Nous pouvons donc pratiquer la respiration alternée sans apnée. Cette option est particulièrement pertinente lorsque le but est de réduire la tension, de préparer le sommeil ou de revenir à une respiration moins saccadée après une journée chargée.
Les personnes souffrant de troubles cardiaques ou d’hypertension sévère ne devraient pas introduire de rétention forcée sans avis médical. Plus largement, une douleur thoracique, un malaise, des vertiges persistants, une oppression inhabituelle ou un essoufflement important imposent l’arrêt de l’exercice et une évaluation adaptée.
La respiration alternée n’est pas dangereuse parce qu’elle serait mystérieuse; elle devient inappropriée lorsqu’on la transforme en performance respiratoire.
Installer la pratique dans une journée réelle
Le meilleur moment pour pratiquer n’est pas celui qui semble idéal sur le papier. C’est celui où le système nerveux peut recevoir cinq minutes sans interruption ni urgence immédiate. Une séance placée juste après une exposition stressante peut aider à ralentir la transition vers le repos.
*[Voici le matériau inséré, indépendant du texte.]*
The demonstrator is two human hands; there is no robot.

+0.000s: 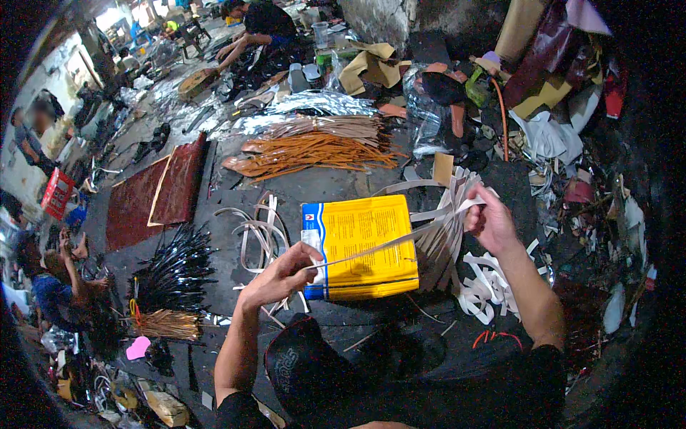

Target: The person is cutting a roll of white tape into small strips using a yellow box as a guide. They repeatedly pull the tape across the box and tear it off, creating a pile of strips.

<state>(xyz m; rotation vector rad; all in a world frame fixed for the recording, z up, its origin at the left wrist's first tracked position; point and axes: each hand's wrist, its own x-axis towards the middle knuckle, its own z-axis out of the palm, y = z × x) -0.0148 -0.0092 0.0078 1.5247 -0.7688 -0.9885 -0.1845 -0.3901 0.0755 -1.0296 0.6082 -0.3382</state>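
Observation:
My left hand [284,270] is closed in a pinch on one end of a pale grey-beige strip [375,248]. The strip slants up to the right, over a yellow box [361,243] with a blue and white side. My right hand [493,220] has its fingers pinched on the strip's other end, beside a thick bundle of similar strips [437,250] that fans out at the box's right side. Looser pale strips curl left of the box [263,232], and more lie in a tangle [493,289] below my right hand.
Beyond the box lie bundles of orange-brown strips [314,154] and tan strips [336,129]. Black strips [175,264] and a dark red sheet [179,187] are at the left. Scraps [572,207] crowd the right. Other people [268,28] sit at far left and back.

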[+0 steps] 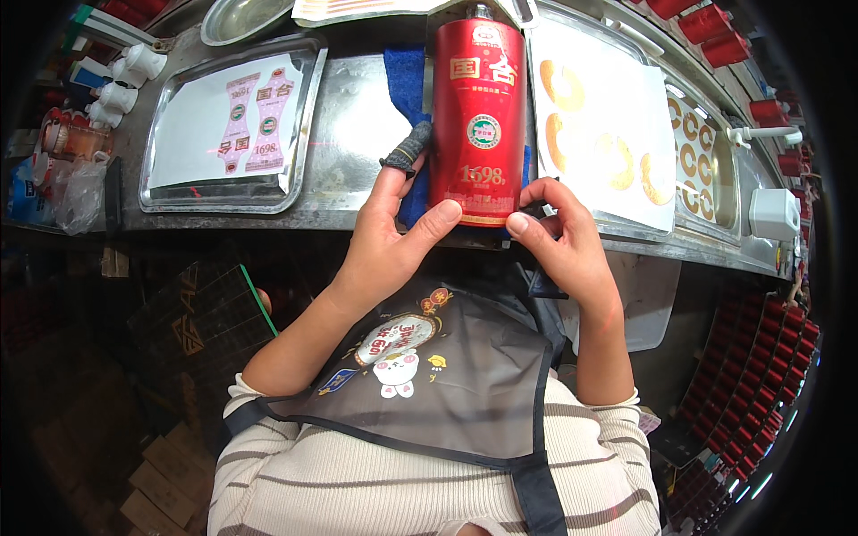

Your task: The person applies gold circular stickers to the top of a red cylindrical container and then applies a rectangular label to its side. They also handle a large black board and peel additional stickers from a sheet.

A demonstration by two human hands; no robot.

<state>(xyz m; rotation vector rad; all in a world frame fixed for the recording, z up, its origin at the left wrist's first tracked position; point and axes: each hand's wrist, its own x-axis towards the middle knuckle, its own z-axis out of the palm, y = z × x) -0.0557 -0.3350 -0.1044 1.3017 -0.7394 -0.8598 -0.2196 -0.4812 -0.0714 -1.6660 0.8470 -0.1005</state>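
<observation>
A glossy red bottle (478, 98), laid on its back with its decorated face turned up to the light.
From here I can see the neck pointing away across the metal bench (349, 116) and the base turned toward the person, close to the near edge; blue cloth (404, 85) shows along its left side. The body is a broad, smooth cylinder with rounded shoulders, catching a soft shine. Down its front run a small pale emblem, two large gold characters, a round white-and-green badge (483, 133), a gold numeral and fine pale print, with a thin gold line around the bottom. The neck's tip is hard to make out.
</observation>
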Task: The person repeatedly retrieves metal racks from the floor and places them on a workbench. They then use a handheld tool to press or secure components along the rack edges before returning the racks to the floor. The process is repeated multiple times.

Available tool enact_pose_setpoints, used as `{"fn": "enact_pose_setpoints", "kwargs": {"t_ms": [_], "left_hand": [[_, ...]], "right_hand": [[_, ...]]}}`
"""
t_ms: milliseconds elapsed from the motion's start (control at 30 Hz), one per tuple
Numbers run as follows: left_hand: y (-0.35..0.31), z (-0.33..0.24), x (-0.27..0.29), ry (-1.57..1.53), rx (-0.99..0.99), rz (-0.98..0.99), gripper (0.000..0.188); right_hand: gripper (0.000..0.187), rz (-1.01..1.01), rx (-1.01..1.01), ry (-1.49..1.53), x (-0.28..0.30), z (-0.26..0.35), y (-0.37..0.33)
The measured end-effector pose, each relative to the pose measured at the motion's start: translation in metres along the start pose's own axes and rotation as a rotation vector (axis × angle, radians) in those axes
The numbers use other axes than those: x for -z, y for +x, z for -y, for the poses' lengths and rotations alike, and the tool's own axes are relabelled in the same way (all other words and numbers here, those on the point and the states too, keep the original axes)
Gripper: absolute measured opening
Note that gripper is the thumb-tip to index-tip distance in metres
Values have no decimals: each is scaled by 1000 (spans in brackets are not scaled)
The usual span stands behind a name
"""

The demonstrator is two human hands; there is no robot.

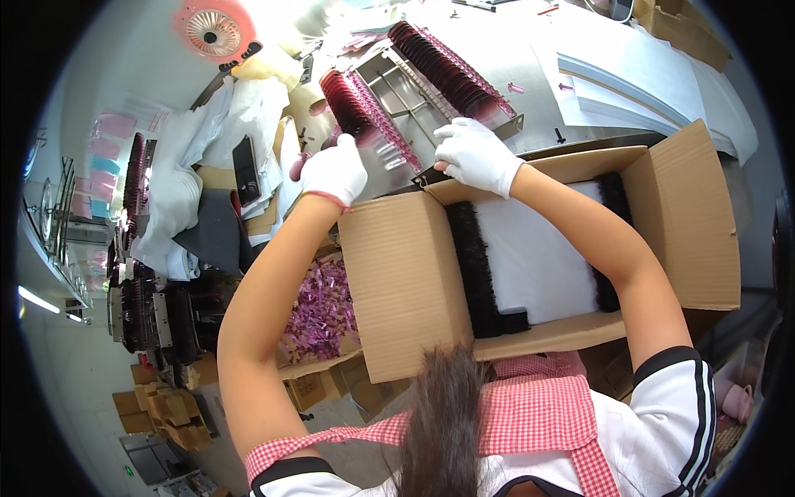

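Note:
A metal rack [431,132] lies on the worktable, with two rows of thin, dark red translucent pieces [352,108] standing on edge and pink clear tabs along them. My left hand [335,170], in a white glove, is closed at the rack's near left corner. A rounded dark pink bit, perhaps a tool handle, sticks out beside its fingers; what it holds is mostly hidden. My right hand [480,157], also gloved with a bare digit tip showing, curls at the near end of the right row. Whatever its fingers grip is too small to make out.
An open cardboard box [406,282] with black fuzzy edging and a white sheet stands before me. Pink plastic scraps [319,311] fill a carton left of it. A phone [246,170], papers [629,99] and a pink fan [214,35] lie around the table.

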State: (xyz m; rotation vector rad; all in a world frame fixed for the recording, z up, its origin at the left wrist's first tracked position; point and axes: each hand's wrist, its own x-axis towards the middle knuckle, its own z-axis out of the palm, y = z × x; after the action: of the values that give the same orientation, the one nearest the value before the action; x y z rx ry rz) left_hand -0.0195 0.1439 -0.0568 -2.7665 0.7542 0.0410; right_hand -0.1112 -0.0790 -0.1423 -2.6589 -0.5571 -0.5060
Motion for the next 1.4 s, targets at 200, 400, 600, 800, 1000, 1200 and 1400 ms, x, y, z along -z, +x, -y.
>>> {"fn": "enact_pose_setpoints", "kwargs": {"t_ms": [200,400,600,800,1000,1200,1400], "left_hand": [[-29,-9,3,-487,-172,39,24],[-27,-2,23,-802,-482,432,29],[36,33,2,-388,69,-104,83],[85,38,-30,-589,-8,51,71],[88,16,-33,-944,92,278,35],[85,-3,-15,-114,64,20,36],[42,2,5,-592,8,12,27]], "right_hand": [[111,-396,-77,371,11,78,16],[49,-216,-175,623,9,72,19],[40,-279,35,402,6,10,18],[43,-24,64,329,-1,-7,17],[54,166,-103,460,6,-9,17],[54,-65,-36,541,1,-8,21],[68,-217,-123,633,5,10,30]]}}
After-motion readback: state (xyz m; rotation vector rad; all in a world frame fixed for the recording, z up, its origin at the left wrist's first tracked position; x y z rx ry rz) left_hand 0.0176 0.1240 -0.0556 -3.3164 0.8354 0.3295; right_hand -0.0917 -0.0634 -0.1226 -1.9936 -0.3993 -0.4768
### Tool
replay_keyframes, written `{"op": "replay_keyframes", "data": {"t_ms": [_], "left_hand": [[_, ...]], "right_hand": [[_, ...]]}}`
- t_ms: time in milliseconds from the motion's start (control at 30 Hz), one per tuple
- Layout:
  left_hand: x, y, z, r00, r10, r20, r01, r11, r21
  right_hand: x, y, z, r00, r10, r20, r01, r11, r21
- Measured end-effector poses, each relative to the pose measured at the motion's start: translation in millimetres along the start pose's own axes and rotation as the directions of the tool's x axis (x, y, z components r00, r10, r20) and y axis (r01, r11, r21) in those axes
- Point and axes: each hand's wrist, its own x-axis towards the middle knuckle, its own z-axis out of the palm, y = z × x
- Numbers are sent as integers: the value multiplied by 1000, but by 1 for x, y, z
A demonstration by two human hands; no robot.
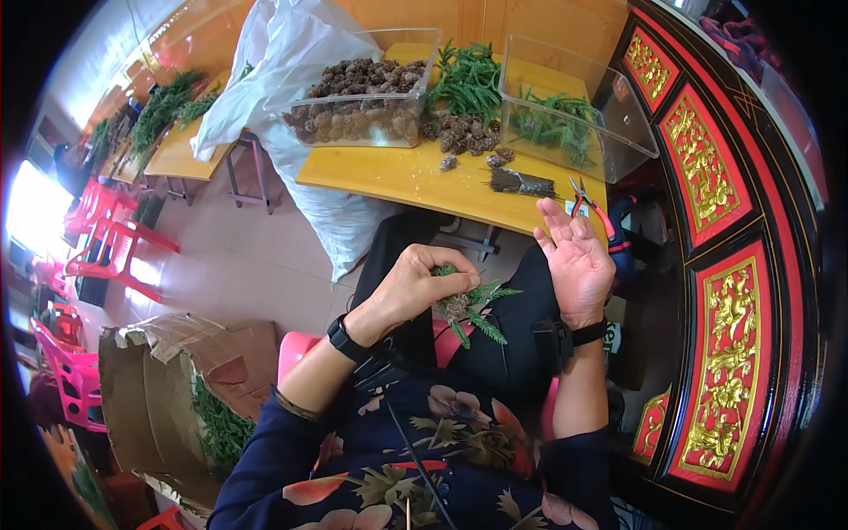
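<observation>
Over my lap my left hand (422, 287) is closed, thumb against fingers, on a small bunch of green artificial fir sprigs (486, 327) with a brown pine cone (455, 306) among them. Its stem end is hidden by the fingers. To the right, my right hand (576, 269) is raised, palm up, with its fingers apart and nothing visible in it. Just beyond its fingertips, red-handled pliers (590, 208) lie at the table's front right corner. Left of the pliers is a tied bundle of thin dark wires (521, 183).
On the yellow table (380, 179) stand a clear bin (396, 132) of pine cones and a clear bin (618, 150) of green sprigs. Loose cones (464, 132) and sprigs (466, 75) lie between them. A white sack (331, 231) hangs leftward; a cardboard box (146, 389) sits lower left. Carved panels (724, 362) border the right.
</observation>
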Motion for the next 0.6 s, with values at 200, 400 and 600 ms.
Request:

Le soir, elle peut soutenir un déplacement progressif de l’état d’alerte vers une activité parasympathique plus marquée.
Je déconseille en revanche de pratiquer immédiatement après un repas lourd, pendant un effort physique important ou dans une situation où vous devez rester très vigilant. L’exercice demande une posture stable et une attention minimale aux sensations internes.
Un rituel simple peut suffire:
- s’asseoir toujours au même endroit, sans rechercher une ambiance particulière;
- relâcher la mâchoire avant de commencer;
- observer la narine dominante sans lui attribuer de signification symbolique;
- pratiquer six à douze cycles;
- terminer par une minute de respiration libre;
- noter seulement l’état général: plus calme, identique, plus tendu.
Cette dernière étape nous protège contre l’interprétation excessive. Certaines séances apaisent, d’autres ne produisent presque aucun changement, et certaines sont inconfortables parce que la fatigue, la congestion ou l’anxiété de départ est trop importante. Il n’est pas nécessaire de juger la pratique à chaque fois.
L’objectif est de développer une réponse de régulation disponible, non de réussir un exercice parfait.
Ce que la respiration alternée peut — et ne peut pas — faire
Le Nadi Shodhana peut fournir une séquence concrète lorsque le stress disperse l’attention. Il associe un geste, un rythme et une observation physiologique. Cette combinaison peut favoriser le ralentissement respiratoire, la diminution de certaines tensions musculaires et une orientation plus calme du système nerveux autonome.
Il ne corrige pas une déviation anatomique de la cloison nasale. Il ne guérit pas un rhume, une sinusite bactérienne ou une allergie aiguë. Il ne remplace pas une prise en charge lorsque l’anxiété devient persistante, invalidante ou accompagnée de symptômes inquiétants.
Cette distinction n’enlève rien à l’intérêt de la méthode. Elle lui donne une place juste. Nous n’avons pas besoin de promettre une purification globale du corps pour reconnaître qu’une respiration guidée peut modifier la manière dont nous traversons un moment de tension.
La narine bouchée, dans ce contexte, devient une information pratique. Elle nous rappelle que le protocole doit s’adapter à la physiologie, et non l’inverse. Si le nez résiste, nous diminuons le volume respiratoire. Si la congestion est complète, nous passons à la visualisation. Si l’exercice augmente l’alerte, nous revenons à une respiration libre, sans alternance.
La précision n’est pas l’ennemie du bien-être. Elle évite simplement de demander au corps de jouer un rôle qu’il ne peut pas tenir.
Pour la plupart des personnes, une respiration alternée douce, sans rétention et limitée à quelques minutes, constitue un point de départ raisonnable face au stress. Le geste est simple, mais son efficacité dépend d’une condition non négociable: aucune étape ne doit être obtenue par la force. Le système nerveux autonome ne se calme pas sous la contrainte; il répond à une diminution réelle de la menace, y compris de la menace que nous créons en voulant trop bien respirer.